**WORK TO BE COMPLETED:**
Take each line of the material that includes "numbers" and copy it.
GIVEN RECORDS START
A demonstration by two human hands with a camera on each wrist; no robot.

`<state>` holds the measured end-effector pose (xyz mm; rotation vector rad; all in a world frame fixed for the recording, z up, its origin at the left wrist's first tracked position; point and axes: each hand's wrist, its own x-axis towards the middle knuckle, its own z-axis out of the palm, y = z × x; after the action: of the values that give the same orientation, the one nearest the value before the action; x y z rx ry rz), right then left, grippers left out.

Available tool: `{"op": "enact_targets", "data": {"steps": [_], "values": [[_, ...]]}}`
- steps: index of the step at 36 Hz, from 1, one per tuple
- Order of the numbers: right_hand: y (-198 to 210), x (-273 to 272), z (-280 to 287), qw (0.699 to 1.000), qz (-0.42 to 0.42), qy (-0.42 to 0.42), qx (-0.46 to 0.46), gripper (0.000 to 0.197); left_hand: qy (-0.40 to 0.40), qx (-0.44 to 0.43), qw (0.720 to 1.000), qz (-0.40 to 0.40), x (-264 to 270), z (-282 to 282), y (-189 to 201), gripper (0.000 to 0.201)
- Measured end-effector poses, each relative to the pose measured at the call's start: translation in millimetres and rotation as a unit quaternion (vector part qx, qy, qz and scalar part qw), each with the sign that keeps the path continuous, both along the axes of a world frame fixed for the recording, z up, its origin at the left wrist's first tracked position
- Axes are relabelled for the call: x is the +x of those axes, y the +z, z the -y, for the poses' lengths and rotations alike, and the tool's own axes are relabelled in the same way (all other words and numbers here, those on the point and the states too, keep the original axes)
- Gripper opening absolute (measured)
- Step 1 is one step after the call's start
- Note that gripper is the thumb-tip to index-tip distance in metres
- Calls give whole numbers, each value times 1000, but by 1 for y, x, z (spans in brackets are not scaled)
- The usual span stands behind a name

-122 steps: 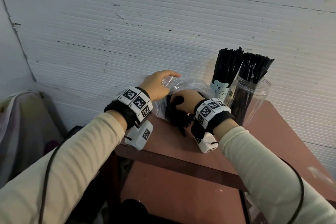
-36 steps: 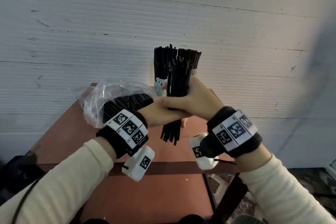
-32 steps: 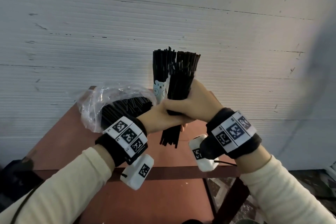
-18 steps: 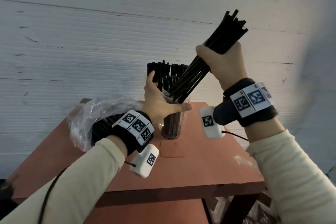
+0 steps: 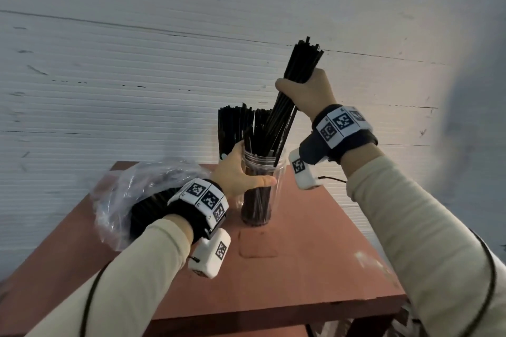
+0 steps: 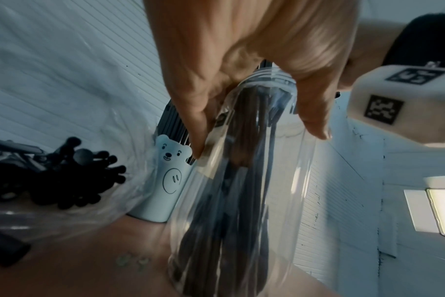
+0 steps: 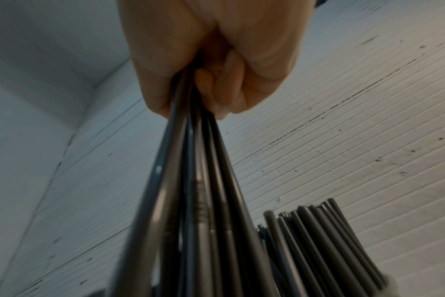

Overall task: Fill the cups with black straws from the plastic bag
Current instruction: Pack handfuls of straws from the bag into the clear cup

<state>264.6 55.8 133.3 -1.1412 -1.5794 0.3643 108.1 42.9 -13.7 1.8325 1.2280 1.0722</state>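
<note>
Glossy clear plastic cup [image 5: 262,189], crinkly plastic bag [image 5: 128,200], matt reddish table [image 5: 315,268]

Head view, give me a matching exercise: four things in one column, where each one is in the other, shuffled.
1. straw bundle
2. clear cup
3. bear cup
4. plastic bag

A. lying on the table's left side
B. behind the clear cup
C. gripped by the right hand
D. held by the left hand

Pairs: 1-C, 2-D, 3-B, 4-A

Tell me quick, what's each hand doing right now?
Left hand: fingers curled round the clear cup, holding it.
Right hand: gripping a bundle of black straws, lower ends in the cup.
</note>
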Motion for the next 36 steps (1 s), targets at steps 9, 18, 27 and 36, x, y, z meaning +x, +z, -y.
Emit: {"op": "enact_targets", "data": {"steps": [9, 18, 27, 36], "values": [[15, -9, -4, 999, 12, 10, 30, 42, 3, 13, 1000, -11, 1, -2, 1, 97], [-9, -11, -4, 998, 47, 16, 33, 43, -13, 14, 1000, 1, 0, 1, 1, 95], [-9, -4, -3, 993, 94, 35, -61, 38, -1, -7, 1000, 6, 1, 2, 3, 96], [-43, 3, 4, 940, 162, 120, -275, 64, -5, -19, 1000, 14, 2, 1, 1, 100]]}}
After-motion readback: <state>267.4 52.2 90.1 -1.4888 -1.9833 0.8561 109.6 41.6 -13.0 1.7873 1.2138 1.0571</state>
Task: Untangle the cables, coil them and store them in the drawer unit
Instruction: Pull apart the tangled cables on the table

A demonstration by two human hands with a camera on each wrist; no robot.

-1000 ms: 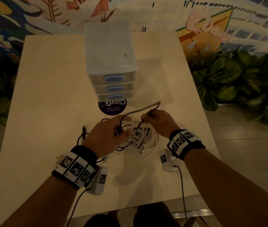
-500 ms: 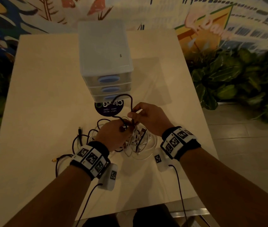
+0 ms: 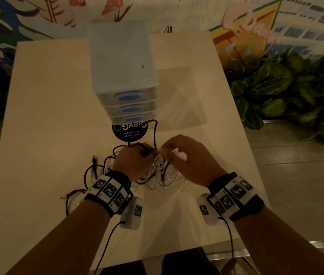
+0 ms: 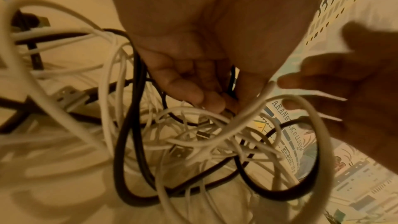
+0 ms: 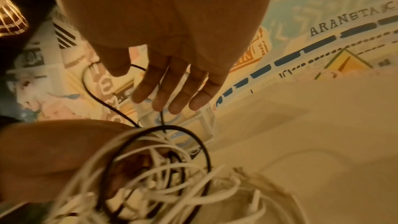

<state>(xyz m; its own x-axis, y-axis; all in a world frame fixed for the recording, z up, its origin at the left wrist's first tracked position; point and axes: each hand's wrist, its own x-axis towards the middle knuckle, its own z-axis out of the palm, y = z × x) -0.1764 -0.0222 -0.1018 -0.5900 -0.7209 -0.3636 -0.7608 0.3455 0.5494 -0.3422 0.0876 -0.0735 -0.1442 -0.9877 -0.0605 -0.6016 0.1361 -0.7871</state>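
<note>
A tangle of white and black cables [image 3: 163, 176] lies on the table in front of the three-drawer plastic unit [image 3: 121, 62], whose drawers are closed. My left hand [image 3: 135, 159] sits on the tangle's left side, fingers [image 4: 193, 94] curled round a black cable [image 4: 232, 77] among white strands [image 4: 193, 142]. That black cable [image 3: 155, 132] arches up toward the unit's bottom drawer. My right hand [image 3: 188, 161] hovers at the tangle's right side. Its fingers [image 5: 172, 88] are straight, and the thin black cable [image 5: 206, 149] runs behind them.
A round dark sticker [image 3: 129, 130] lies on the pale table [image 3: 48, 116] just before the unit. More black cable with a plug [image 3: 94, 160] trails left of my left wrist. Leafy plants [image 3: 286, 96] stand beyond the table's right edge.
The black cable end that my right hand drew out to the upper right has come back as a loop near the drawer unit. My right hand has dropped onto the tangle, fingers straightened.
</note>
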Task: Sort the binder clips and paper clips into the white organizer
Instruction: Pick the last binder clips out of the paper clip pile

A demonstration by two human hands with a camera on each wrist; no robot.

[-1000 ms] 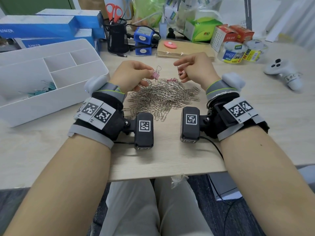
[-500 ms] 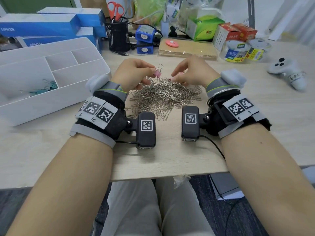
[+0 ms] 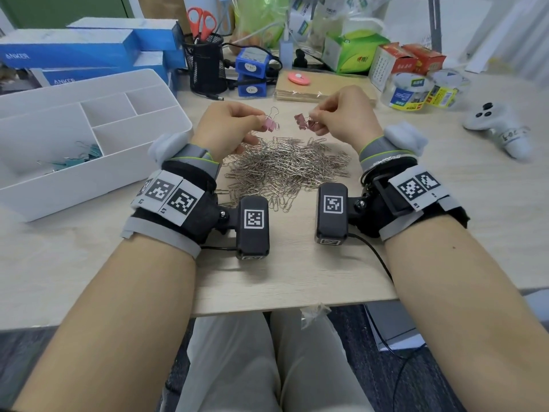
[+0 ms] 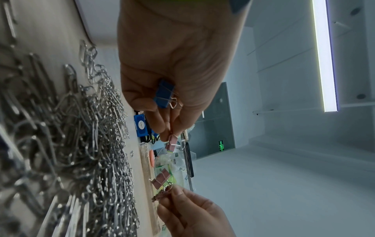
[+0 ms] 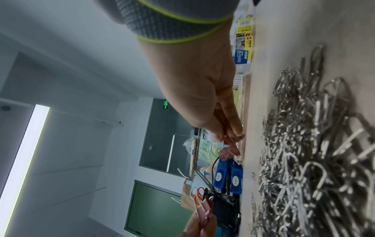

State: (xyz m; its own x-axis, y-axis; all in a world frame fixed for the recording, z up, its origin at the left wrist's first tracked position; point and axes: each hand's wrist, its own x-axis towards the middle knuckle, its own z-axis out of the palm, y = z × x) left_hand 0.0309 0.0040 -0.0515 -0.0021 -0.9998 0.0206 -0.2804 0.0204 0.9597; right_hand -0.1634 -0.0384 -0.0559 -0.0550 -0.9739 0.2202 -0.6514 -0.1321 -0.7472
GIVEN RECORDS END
**ANSWER TO THIS TASK:**
- Order of the numbers: right_hand: y (-198 to 210), x (-273 to 272), z (-280 to 287), qw (0.699 to 1.000), qz (-0.42 to 0.42), qy (-0.42 to 0.42), qx (-0.46 to 0.46), gripper (0.000 to 0.197); left_hand: qy (-0.40 to 0.40), qx (-0.44 to 0.43), qw (0.720 to 1.000), qz (-0.40 to 0.40), x (-264 to 270), z (-282 to 282), y (-189 to 201), gripper (0.000 to 0.201)
- Axes are relabelled for the call: x is the +x of those axes, y the +z, z the -y, for the poses' lengths and rotations alike, and the tool's own axes are relabelled in the same way (all other words and numbers here, those on the point and the states too, keep the original axes)
- Calls give whole numbers, each value times 1000, but by 1 for y, x, z (spans in brackets are not scaled)

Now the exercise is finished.